# Your objective
Begin at the line containing "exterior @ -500" and copy exactly through the last line of the listing, skipping every picture.

# Provided material
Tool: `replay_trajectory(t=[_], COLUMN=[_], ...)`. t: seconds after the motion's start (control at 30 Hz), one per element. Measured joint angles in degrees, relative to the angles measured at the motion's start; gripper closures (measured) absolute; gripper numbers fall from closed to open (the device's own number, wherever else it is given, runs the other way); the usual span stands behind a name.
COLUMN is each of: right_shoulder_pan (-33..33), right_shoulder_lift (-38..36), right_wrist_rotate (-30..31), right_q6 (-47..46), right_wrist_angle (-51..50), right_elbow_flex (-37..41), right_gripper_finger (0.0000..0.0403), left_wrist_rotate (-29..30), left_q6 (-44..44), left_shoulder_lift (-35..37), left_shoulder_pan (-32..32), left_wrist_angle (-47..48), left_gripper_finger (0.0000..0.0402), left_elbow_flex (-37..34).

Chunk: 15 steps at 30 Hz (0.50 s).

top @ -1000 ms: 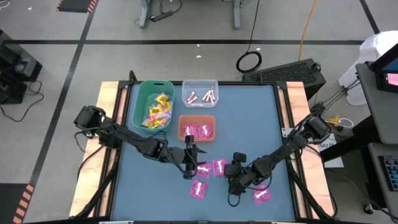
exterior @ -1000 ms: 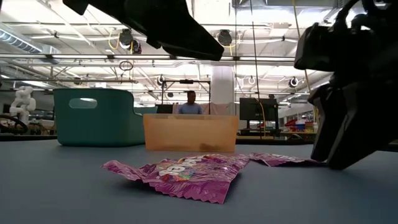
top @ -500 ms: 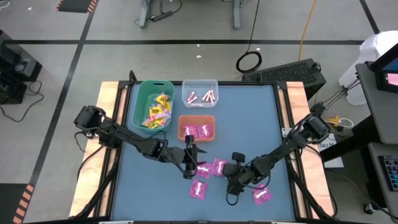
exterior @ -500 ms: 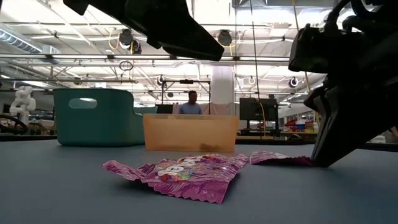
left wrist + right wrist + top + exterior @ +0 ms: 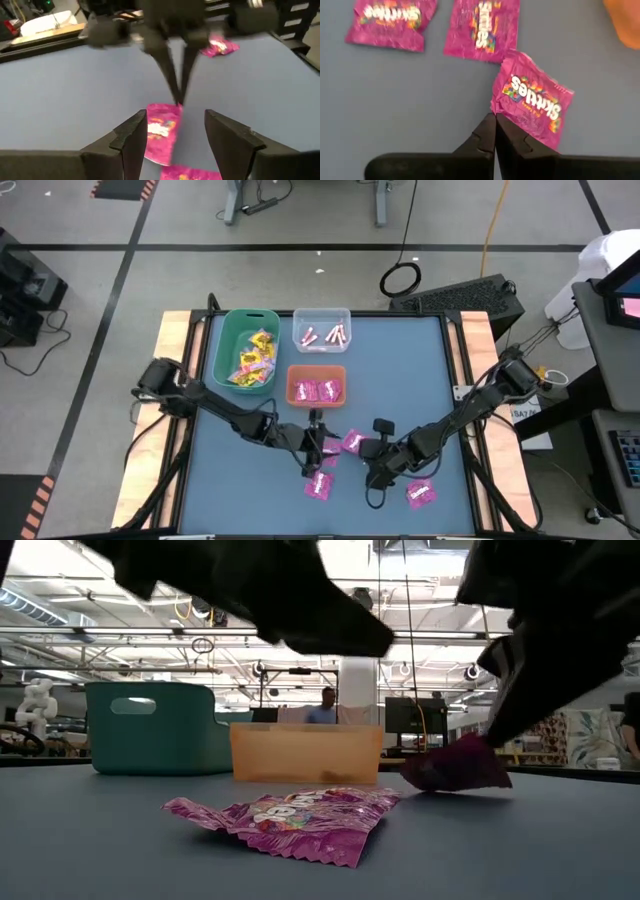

# Exercise output
exterior @ -500 ms: 
left wrist + right wrist + top + exterior @ +0 ms: 

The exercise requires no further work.